Lucy and Tatyana -- my mum was 71 when she died and her body had worn itself out, or rather her stubborn character had worn her body out. But given that my dad, who was born in the same year as she, is still in excellent shape eleven years later, 71 does seem a bit premature. It was the relative suddenness that threw everyone, I think.

Deborah, I did the going away and coming back thing between Adders and Melbourne for 18 years -- nowhere near the distance you travel, but still always difficult.
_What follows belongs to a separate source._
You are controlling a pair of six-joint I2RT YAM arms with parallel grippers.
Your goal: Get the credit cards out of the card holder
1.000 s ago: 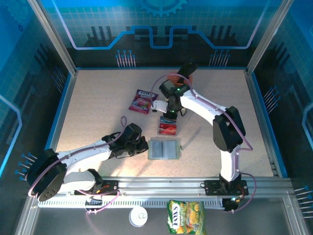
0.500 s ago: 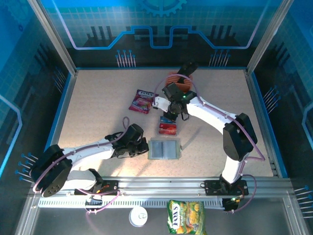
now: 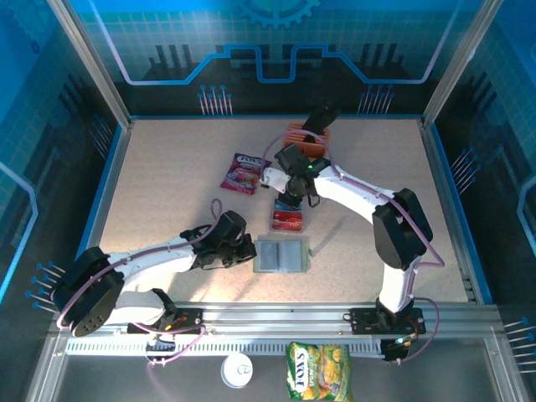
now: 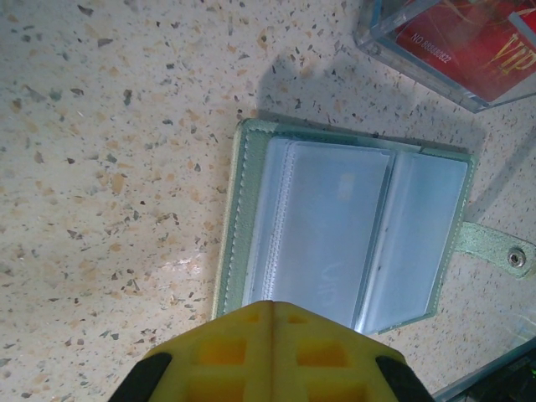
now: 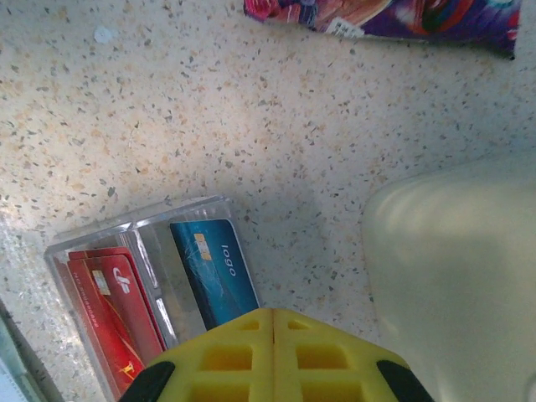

To say these moments make me sad would be putting it too strongly. It's mostly a positive thing, to do with keeping her alive in my mind. Curious, I'm sure you feel the same way about the knitted Santa.

Elisabeth said...

Seventy one years old seems too young to die to me, especially given my mother is now ninety and going strong. The longer my mother lives the more I prepare myself for her death, assuming it comes before mine.

I think the business of the suddeness must fuel some of the grief you describe, the feeling of being cheated unexpectedly and prematurely.

There is so much more I could write in response to your evocative post here but I won't start, save to say thank you for it. It's the sort of thing I'd rather say in a face to face conversation. Sometimes the written word is inadequate.

Francis Xavier Holden said...

Xmas does make the family more vivid.

I've now been an orphan for many years and have lived a fair few years longer than my mother did.

I still miss both parents. Don't forget about Fathers. They feel and care too.

Kim (frogpondsrock) said...

I will be 44 years old next week and my Mother has been died 7 months ago. Grieving my mum makes me feel like a little girl bereft.

David Irving (no relation) said...

I miss my mother a great deal, especially at Christmas and Easter time.

Christmas was always important, and she died just before Easter 2006.